§ **Try it**
When you reach the line with "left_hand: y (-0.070" in the listing below, transcribe it and each line after it up to and including the line with "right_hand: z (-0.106", exactly and with nothing else.

§ **Data for processing**
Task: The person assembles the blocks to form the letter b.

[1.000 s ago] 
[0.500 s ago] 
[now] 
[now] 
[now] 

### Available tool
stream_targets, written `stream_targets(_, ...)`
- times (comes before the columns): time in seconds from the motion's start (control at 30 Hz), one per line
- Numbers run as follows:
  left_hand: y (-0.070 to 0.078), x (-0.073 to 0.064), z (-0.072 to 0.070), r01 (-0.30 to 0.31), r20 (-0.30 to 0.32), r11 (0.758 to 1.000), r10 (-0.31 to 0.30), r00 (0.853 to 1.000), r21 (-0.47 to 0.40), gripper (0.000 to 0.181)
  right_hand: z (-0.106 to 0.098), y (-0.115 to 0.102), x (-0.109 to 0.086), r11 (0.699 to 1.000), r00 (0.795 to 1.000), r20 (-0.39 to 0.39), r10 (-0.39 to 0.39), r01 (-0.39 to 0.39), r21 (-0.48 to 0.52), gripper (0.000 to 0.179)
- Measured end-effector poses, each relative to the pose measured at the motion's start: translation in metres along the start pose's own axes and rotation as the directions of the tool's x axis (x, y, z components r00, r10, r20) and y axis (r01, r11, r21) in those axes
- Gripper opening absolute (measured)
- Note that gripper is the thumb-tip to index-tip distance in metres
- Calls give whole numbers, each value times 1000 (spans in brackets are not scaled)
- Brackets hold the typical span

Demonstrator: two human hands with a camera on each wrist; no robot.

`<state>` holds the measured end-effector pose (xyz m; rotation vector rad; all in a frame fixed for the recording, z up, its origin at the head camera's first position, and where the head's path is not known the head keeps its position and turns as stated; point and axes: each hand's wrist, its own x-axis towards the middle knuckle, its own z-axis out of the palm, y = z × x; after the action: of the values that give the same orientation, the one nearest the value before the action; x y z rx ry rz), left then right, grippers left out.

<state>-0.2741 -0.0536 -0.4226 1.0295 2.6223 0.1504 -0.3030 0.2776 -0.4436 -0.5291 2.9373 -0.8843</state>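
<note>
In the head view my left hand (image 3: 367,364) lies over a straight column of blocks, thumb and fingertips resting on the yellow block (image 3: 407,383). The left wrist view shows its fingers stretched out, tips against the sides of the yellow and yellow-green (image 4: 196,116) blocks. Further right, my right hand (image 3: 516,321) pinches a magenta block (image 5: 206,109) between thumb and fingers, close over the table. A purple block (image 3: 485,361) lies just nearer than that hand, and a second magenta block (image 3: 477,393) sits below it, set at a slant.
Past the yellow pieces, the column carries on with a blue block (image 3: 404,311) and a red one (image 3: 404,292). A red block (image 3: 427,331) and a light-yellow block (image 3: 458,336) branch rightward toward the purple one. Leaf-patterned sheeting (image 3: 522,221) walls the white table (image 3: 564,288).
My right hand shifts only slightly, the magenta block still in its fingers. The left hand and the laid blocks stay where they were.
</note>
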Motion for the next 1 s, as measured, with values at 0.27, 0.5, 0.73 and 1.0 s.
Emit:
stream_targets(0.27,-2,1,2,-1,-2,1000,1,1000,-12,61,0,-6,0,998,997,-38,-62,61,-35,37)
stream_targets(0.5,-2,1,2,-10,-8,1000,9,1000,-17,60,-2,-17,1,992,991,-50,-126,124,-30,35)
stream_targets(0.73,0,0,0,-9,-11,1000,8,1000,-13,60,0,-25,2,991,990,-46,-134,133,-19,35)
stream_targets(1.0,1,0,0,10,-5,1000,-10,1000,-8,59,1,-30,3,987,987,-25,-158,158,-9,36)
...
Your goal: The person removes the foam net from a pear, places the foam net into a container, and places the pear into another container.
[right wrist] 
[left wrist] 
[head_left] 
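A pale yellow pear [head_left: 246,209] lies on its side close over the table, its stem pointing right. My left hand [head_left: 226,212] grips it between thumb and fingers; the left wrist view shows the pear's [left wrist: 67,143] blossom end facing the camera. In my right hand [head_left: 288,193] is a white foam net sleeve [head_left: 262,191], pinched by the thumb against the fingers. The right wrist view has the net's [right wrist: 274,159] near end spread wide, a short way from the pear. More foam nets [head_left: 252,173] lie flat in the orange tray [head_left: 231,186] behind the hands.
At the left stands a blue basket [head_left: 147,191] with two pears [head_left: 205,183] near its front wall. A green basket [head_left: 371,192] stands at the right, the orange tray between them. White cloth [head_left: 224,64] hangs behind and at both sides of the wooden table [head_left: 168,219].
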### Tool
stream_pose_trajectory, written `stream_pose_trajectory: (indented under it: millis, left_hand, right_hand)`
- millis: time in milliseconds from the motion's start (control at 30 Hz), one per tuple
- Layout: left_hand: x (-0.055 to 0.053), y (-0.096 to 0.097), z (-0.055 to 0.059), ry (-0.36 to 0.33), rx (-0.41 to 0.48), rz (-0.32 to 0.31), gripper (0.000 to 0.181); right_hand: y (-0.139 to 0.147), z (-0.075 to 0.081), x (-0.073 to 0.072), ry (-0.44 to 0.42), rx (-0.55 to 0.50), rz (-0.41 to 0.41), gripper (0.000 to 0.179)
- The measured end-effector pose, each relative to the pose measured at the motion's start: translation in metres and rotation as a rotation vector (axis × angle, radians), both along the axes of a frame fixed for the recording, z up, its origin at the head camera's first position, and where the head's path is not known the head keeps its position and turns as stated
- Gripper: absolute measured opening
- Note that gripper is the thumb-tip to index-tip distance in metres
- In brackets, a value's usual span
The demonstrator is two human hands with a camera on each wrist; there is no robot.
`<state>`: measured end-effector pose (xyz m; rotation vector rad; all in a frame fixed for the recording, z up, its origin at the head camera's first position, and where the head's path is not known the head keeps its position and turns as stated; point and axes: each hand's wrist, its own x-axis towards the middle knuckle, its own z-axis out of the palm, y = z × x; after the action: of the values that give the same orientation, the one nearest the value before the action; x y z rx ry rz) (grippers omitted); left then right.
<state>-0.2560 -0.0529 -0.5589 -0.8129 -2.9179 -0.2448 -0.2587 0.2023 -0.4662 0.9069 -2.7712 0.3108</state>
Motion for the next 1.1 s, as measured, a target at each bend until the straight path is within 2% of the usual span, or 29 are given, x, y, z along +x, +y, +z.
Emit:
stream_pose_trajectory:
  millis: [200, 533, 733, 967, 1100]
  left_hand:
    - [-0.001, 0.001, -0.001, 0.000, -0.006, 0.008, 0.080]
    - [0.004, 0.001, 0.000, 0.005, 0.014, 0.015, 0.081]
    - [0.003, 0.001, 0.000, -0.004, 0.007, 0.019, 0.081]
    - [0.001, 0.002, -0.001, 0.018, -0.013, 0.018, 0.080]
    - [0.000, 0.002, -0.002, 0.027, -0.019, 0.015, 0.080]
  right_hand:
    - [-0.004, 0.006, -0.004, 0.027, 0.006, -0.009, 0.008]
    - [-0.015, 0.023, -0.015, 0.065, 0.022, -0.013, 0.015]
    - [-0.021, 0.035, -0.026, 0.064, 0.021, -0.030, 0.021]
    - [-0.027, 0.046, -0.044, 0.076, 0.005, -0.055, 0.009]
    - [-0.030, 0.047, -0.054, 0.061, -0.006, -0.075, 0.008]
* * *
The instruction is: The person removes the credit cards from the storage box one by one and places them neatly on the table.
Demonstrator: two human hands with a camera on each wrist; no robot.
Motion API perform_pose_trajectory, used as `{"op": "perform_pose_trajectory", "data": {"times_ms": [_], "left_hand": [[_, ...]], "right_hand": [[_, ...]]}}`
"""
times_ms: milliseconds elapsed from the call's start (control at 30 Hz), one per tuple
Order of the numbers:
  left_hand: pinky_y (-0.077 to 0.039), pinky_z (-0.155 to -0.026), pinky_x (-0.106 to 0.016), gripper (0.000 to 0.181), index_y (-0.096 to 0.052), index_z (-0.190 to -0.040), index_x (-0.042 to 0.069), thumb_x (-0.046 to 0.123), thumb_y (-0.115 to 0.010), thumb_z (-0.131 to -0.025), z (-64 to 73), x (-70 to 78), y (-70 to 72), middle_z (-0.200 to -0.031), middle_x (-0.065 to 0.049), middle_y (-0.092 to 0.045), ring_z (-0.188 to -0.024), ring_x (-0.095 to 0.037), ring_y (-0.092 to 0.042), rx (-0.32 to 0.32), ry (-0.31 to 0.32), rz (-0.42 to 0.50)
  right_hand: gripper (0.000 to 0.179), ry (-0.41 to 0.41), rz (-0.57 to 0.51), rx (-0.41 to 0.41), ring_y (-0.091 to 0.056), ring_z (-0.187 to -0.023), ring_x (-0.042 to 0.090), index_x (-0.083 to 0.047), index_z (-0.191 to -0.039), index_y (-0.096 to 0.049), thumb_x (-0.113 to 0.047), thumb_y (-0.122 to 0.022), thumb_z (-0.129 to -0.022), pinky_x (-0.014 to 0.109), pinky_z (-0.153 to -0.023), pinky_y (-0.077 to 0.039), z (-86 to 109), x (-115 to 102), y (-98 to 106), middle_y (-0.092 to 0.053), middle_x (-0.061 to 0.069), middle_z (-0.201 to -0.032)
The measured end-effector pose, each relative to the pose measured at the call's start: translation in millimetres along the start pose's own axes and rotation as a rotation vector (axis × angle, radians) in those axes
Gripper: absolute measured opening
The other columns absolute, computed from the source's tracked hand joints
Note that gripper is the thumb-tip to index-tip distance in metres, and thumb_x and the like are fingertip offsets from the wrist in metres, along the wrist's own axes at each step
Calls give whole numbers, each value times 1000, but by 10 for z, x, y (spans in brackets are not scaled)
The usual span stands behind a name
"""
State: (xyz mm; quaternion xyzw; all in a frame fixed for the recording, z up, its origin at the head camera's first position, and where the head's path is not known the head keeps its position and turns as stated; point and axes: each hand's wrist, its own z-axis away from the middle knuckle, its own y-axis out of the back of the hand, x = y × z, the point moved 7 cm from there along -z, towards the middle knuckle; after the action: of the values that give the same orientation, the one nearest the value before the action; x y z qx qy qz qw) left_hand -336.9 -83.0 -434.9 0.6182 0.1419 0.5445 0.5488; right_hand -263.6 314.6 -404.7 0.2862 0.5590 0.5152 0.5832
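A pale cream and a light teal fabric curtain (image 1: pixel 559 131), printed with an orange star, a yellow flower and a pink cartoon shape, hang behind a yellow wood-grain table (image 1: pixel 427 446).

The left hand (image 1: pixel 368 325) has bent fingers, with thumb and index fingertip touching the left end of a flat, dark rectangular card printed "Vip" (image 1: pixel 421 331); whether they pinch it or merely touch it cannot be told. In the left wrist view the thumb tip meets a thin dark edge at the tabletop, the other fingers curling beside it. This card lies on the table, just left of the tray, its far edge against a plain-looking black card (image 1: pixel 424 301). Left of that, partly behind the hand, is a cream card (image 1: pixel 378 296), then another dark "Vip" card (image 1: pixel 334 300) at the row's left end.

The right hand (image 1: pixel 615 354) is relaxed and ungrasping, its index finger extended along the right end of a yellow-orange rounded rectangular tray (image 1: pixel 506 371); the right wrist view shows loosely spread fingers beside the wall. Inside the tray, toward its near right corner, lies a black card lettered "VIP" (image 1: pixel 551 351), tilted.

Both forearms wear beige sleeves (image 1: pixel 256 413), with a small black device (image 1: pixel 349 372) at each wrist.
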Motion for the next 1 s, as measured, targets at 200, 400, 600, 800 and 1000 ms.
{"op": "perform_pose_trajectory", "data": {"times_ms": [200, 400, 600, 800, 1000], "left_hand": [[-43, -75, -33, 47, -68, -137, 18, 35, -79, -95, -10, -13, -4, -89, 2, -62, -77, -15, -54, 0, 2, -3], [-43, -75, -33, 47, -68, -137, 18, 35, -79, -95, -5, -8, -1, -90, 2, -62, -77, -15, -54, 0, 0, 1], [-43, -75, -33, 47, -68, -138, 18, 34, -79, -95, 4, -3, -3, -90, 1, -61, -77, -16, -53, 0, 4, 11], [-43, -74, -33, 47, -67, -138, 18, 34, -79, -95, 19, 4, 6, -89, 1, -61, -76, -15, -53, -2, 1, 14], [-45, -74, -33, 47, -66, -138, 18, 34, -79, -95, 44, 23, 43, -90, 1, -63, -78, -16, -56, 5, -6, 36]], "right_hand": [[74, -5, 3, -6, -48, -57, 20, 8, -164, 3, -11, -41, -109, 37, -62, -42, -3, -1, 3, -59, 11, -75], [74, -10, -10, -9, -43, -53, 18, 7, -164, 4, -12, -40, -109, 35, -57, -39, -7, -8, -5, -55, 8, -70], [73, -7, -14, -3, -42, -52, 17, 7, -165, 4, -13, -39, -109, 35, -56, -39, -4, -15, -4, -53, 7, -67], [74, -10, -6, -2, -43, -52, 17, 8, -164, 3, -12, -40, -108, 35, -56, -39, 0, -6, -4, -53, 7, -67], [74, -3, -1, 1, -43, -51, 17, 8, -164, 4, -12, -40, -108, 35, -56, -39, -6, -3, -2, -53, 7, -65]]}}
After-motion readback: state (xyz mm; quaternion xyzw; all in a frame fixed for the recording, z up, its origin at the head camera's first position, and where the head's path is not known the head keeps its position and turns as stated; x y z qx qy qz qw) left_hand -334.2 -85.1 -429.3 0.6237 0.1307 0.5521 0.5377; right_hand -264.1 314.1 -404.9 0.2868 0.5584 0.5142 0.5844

§ **The answer**
  left_hand: y (-0.070 to 0.078), x (-0.073 to 0.064), z (-0.072 to 0.070), r01 (-0.30 to 0.31), r20 (-0.30 to 0.32), r11 (0.758 to 1.000), r10 (-0.31 to 0.30), r00 (0.853 to 1.000), r21 (-0.47 to 0.40), gripper (0.000 to 0.181)
  right_hand: z (-0.106 to 0.098), y (-0.115 to 0.102), x (-0.109 to 0.086), r11 (0.699 to 1.000), r00 (0.795 to 1.000), r20 (-0.39 to 0.39), r10 (-0.39 to 0.39), r01 (-0.39 to 0.39), r21 (-0.48 to 0.52), gripper (0.000 to 0.179)

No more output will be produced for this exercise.